Re: Extract numeric filed in JSONB more effectively - Mailing list pgsql-hackers

From Andy Fan
Subject Re: Extract numeric filed in JSONB more effectively
Date
Msg-id 8734t6c5rh.fsf@163.com
Whole thread Raw
In response to Re: Extract numeric filed in JSONB more effectively  (Peter Eisentraut <peter@eisentraut.org>)
Responses Re: Extract numeric filed in JSONB more effectively
List pgsql-hackers
Peter Eisentraut <peter@eisentraut.org> writes:

> On 09.02.24 10:05, Andy Fan wrote:
>> 2. Where is the current feature blocked for the past few months?
>> It's error message compatible issue! Continue with above setup:
>> master:
>> select * from tb where (a->'b')::numeric > 3::numeric;
>> ERROR:  cannot cast jsonb string to type numeric
>> select * from tb where (a->'b')::int4 > 3::numeric;
>> ERROR:  cannot cast jsonb string to type integer
>> You can see the error message is different (numeric vs integer).
>> Patched:
>> We still can get the same error message as master BUT the code
>> looks odd.
>> select * from tb where (a->'b')::int4 > 3;
>>                                                      QUERY PLAN
>> -------------------------------------------------------------------------------------------------------------------
>>   Seq Scan on public.tb
>>     Output: a
>>     Filter: ((jsonb_finish_numeric(jsonb_object_field_start((tb.a)::internal, 'b'::text), '23'::oid))::integer > 3)
>> (3 rows)
>> You can see "jsonb_finish_numeric(..,  '23::oid)" the '23::oid' is
>> just
>> for the *"integer"* output in error message:
>> "cannot cast jsonb string to type*integer*"
>> Now the sistuation is either we use the odd argument (23::oid) in
>> jsonb_finish_numeric, or we use a incompatible error message with the
>> previous version. I'm not sure which way is better, but this is the
>> place the current feature is blocked.
>
> I'm not bothered by that.  It also happens on occasion in the backend C
> code that we pass around extra information to be able to construct
> better error messages.  The functions here are not backend C code, but
> they are internal functions, so similar considerations can apply.

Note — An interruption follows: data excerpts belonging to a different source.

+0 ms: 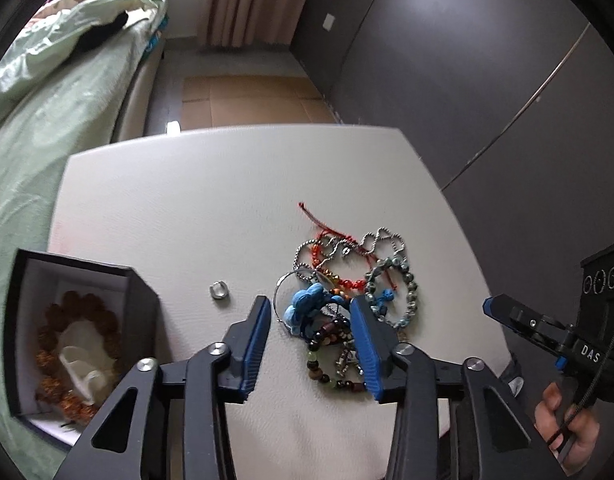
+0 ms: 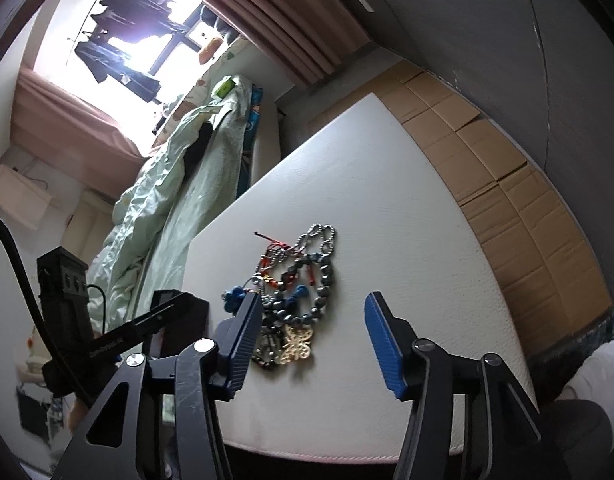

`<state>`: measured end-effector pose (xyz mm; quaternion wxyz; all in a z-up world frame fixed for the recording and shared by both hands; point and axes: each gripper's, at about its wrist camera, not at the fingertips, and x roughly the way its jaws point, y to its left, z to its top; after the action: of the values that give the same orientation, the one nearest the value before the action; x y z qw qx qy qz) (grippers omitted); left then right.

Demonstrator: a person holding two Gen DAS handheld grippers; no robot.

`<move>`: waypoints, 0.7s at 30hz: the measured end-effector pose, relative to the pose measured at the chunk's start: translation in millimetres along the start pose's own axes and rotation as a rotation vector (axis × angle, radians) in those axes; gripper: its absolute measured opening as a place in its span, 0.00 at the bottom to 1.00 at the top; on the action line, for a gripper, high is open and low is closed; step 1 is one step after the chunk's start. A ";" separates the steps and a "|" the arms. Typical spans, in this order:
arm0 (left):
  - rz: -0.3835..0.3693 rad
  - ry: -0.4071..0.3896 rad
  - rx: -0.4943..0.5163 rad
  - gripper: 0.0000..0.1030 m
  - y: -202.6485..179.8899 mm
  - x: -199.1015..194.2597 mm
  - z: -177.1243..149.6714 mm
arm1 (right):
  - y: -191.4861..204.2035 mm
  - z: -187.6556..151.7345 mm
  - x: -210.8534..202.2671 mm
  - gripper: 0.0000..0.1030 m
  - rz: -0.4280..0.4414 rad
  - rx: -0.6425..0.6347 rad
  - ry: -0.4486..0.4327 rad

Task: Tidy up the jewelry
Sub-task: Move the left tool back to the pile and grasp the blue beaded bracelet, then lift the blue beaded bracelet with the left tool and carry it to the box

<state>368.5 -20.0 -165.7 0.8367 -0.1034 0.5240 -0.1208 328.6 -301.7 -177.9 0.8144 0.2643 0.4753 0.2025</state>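
A tangled pile of jewelry (image 1: 343, 280) lies on the white table (image 1: 187, 208): a silver chain, red cord bracelet, grey-green bead bracelet, blue knotted piece and dark bead bracelet. My left gripper (image 1: 311, 320) is open, its jaws straddling the near part of the pile above the blue piece and dark beads. A small silver ring (image 1: 218, 290) lies alone to the left. An open dark box (image 1: 73, 336) at the left edge holds a brown bead bracelet. My right gripper (image 2: 311, 320) is open and empty, hovering just right of the pile (image 2: 295, 280).
A bed with green bedding (image 1: 47, 120) runs along the table's left side. Cardboard sheets (image 1: 247, 100) cover the floor beyond the table. A dark wardrobe wall (image 1: 467, 80) stands to the right. The right gripper's body (image 1: 567, 340) shows at the left wrist view's right edge.
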 end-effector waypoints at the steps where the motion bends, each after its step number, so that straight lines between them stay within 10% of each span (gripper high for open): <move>1: -0.001 0.008 -0.002 0.33 0.2 3.5 1.7 | -1.5 -0.2 3.3 0.46 -0.002 0.005 0.008; 21: -0.066 0.042 0.026 0.12 -6.6 14.6 3.2 | 4.9 6.2 54.1 0.32 -0.055 0.011 0.112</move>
<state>376.9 -30.6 -174.9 0.8223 -0.1070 0.5363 -0.1573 358.9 -267.9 -208.5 0.7902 0.2440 0.5284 0.1920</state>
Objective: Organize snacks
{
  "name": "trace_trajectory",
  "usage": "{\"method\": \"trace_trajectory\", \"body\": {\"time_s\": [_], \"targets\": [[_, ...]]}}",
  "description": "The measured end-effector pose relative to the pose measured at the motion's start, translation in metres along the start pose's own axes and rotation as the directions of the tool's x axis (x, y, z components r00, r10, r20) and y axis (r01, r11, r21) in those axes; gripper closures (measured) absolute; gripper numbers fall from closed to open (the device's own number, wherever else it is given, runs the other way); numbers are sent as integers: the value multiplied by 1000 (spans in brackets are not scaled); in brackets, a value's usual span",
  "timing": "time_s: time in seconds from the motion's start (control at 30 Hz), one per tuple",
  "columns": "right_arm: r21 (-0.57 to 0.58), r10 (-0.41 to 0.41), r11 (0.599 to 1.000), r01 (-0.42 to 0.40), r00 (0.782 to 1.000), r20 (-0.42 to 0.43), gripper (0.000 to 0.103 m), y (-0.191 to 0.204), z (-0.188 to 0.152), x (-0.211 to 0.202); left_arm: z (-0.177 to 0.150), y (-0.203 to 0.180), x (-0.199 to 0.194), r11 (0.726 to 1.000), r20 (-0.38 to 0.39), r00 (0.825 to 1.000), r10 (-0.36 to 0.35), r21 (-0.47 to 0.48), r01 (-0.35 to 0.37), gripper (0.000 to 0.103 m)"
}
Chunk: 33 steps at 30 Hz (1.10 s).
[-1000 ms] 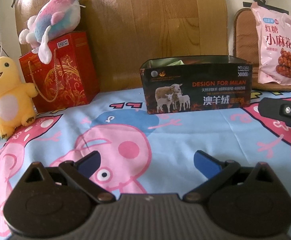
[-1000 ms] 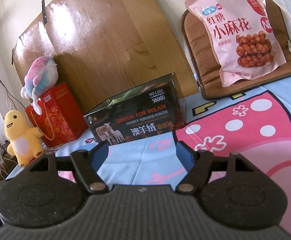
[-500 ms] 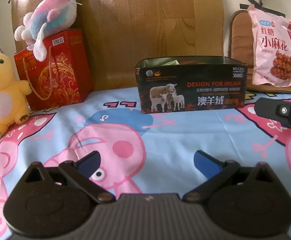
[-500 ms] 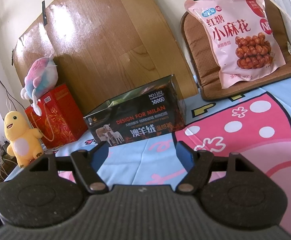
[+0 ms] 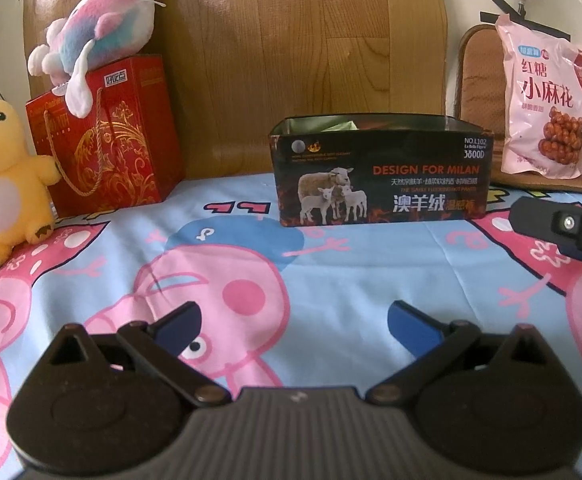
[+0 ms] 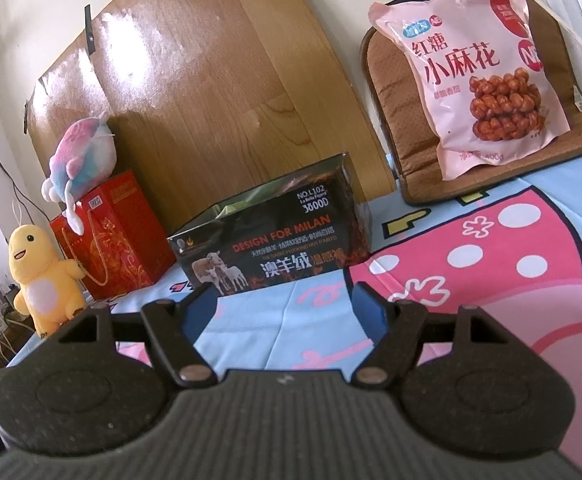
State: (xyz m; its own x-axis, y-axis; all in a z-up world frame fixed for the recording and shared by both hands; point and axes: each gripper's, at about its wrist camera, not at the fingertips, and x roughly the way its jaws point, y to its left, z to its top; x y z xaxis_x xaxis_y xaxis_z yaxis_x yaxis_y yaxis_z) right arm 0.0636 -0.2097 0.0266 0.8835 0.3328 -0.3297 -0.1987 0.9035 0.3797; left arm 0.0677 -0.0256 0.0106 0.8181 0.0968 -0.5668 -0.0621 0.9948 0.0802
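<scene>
Snack bag (image 6: 479, 80), pink with twisted pastries printed on it, leans upright against a brown cushion (image 6: 391, 92) at the back right, well apart from the open black tin (image 5: 379, 176) standing on the cartoon-pig sheet (image 5: 331, 280). Left hand-held gripper (image 5: 293, 322) hovers with jaws spread and nothing between them; right hand-held gripper (image 6: 283, 312) likewise spread and empty. Red gift bag (image 5: 107, 136) stands left, beside a yellow plush (image 5: 3, 176).
</scene>
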Motion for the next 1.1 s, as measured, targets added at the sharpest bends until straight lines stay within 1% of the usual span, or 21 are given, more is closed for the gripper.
{"method": "trace_trajectory", "body": {"time_s": [0.87, 1.1], "targets": [[5, -3, 1000, 3, 1000, 15, 26, -1, 0, -2, -1, 1, -1, 1000, 4, 1000, -7, -10, 7, 0], [5, -5, 1000, 5, 1000, 15, 26, 0, 0, -3, 0, 3, 1, 1000, -12, 1000, -12, -17, 12, 0]]}}
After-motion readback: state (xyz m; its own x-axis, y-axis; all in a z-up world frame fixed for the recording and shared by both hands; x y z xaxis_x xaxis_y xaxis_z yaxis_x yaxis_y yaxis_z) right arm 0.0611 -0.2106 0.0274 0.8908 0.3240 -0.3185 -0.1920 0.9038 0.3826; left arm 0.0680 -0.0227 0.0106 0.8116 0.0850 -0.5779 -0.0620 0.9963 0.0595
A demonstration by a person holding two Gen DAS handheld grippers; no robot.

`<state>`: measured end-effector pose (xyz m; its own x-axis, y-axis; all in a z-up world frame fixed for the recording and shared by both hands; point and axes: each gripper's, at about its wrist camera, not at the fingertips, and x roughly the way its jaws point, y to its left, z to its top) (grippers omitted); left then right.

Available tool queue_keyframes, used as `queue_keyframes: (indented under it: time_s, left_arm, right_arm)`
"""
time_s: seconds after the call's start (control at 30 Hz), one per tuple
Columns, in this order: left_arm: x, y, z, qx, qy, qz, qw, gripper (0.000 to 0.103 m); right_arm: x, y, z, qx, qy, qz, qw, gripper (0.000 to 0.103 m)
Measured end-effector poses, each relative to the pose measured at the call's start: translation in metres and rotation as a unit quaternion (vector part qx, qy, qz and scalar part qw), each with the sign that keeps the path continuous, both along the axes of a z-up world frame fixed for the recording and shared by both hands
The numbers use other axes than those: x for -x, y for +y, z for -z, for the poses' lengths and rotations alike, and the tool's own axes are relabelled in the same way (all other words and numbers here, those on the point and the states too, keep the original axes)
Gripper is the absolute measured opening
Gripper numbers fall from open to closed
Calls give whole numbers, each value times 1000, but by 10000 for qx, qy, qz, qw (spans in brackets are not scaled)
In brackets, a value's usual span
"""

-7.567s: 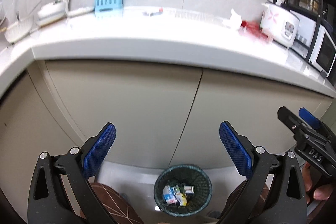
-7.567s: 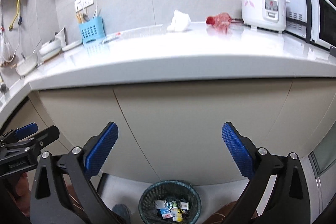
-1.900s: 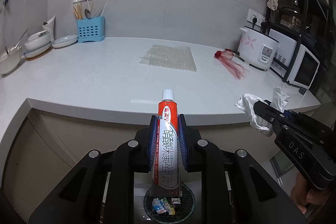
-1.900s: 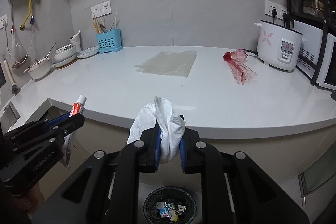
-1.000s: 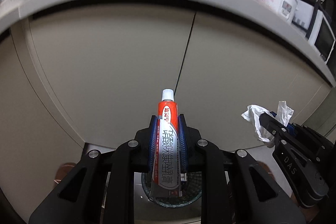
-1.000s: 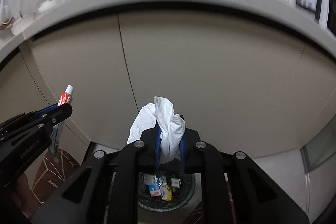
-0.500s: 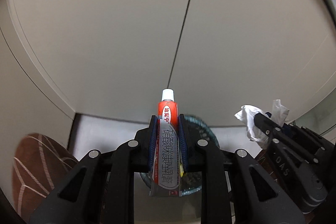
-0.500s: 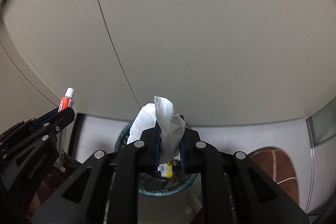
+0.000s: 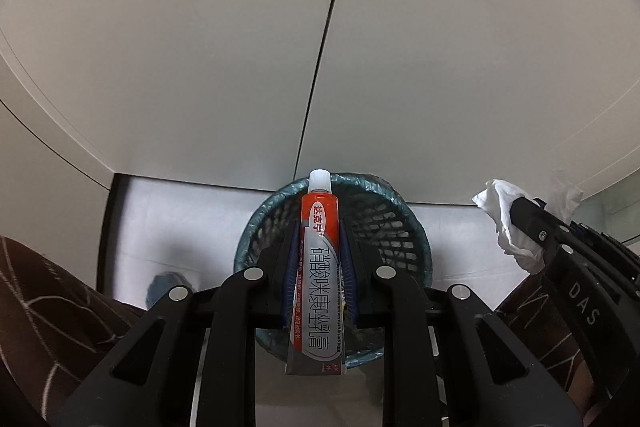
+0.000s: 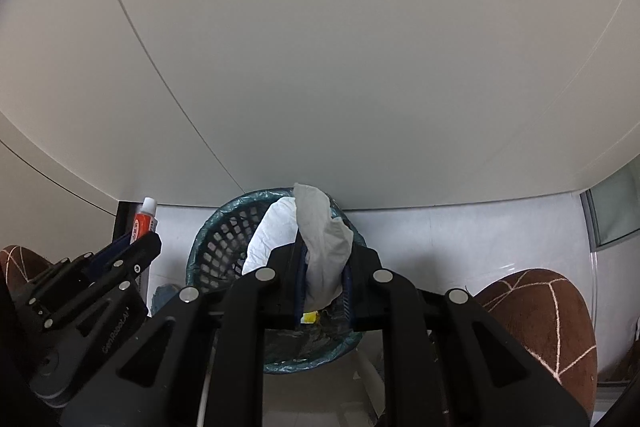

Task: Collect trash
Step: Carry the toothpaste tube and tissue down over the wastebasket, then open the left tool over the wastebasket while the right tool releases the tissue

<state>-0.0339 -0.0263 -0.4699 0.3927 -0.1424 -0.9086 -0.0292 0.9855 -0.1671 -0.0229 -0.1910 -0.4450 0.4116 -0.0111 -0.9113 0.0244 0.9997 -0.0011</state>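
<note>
My left gripper (image 9: 317,259) is shut on a red and silver ointment tube (image 9: 319,267), white cap pointing forward, held right above the dark mesh trash basket (image 9: 396,219) with its blue-green liner. My right gripper (image 10: 323,267) is shut on a crumpled white tissue (image 10: 316,239) and holds it over the same basket (image 10: 216,239), where some trash lies at the bottom. The right gripper with the tissue (image 9: 504,223) also shows at the right of the left wrist view. The left gripper with the tube (image 10: 144,223) shows at the left of the right wrist view.
Beige cabinet doors (image 9: 240,47) stand just behind the basket, with a vertical seam between them. The basket stands on a pale tiled floor (image 9: 172,227). Brown patterned slippers (image 10: 540,315) are on the floor on both sides. A glass edge (image 10: 612,211) is at the far right.
Both grippers have come down from the counter to the floor, closer to the basket. The basket now fills the space behind both held items. Both stay shut.
</note>
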Motion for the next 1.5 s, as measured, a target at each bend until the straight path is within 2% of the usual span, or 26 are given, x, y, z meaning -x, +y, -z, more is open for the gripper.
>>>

Thanks for speaking on this!

>
> But I have a different question about this patch set.  This has some
> overlap with the JSON_VALUE function that is being discussed at
> [0][1]. For example, if I apply the patch
> v39-0001-Add-SQL-JSON-query-functions.patch from that thread, I can run
>
> select count(*) from tb where json_value(a, '$.a' returning numeric) = 2;
>
> and I get a noticeable performance boost over
>
> select count(*) from tb where cast (a->'a' as numeric) = 2;

Here is my test and profile about the above 2 queries.

create table tb(a jsonb);
insert into tb
select jsonb_build_object('a', i) from generate_series(1, 10000)i;

cat a.sql
select count(*) from tb
where json_value(a, '$.a' returning numeric) = 2;

cat b.sql
select count(*) from tb where cast (a->'a' as numeric) = 2;

pgbench -n -f xxx.sql postgres -T100 | grep lat

Then here is the result:

| query | master  | patched (patch here and jsonb_value) |
|-------+---------+-------------------------------------|
| a.sql | /       | 2.59 (ms)                           |
| b.sql | 3.34 ms | 1.75 (ms)                           |

As we can see the patch here has the best performance (this result looks
be different from yours?).

After I check the code, I am sure both patches *don't* have the problem
in master where it get a jsonbvalue first and convert it to jsonb and
then cast to numeric.

Then I perf the result, and find the below stuff:

JSOB_VALUE
------------
-   32.02%     4.30%  postgres  postgres           [.] JsonPathValue
   - 27.72% JsonPathValue
      - 22.63% executeJsonPath (inlined)
         - 19.97% executeItem (inlined)
            - executeItemOptUnwrapTarget
               - 17.79% executeNextItem
                  - 15.49% executeItem (inlined)
                     - executeItemOptUnwrapTarget
                        + 8.50% getKeyJsonValueFromContainer (note here..)
                        + 2.30% executeNextItem
                          0.79% findJsonbValueFromContainer
                        + 0.68% check_stack_depth
                  + 1.51% jspGetNext
               + 0.73% check_stack_depth
           1.27% jspInitByBuffer
           0.85% JsonbExtractScalar
      + 4.91% DatumGetJsonbP (inlined)

Patch here for b.sql:
---------------------

-   19.98%     2.10%  postgres  postgres           [.] jsonb_object_field_start
   - 17.88% jsonb_object_field_start
      - 17.70% jsonb_object_field_internal (inlined)
         + 11.03% getKeyJsonValueFromContainer
         - 6.26% DatumGetJsonbP (inlined)
            + 5.78% detoast_attr
   + 1.21% _start
   + 0.54% 0x55ddb44552a

JSONB_VALUE has a much longer way to get getKeyJsonValueFromContainer,
then I think JSON_VALUE probably is designed for some more complex path 
which need to pay extra effort which bring the above performance
difference. 

I added Amit and Alvaro to this thread in case they can have more
insight on this.

> So some questions to think about:
>
> 1. Compare performance of base case vs. this patch vs. json_value.

Done, as above. 
>
> 2. Can json_value be optimized further?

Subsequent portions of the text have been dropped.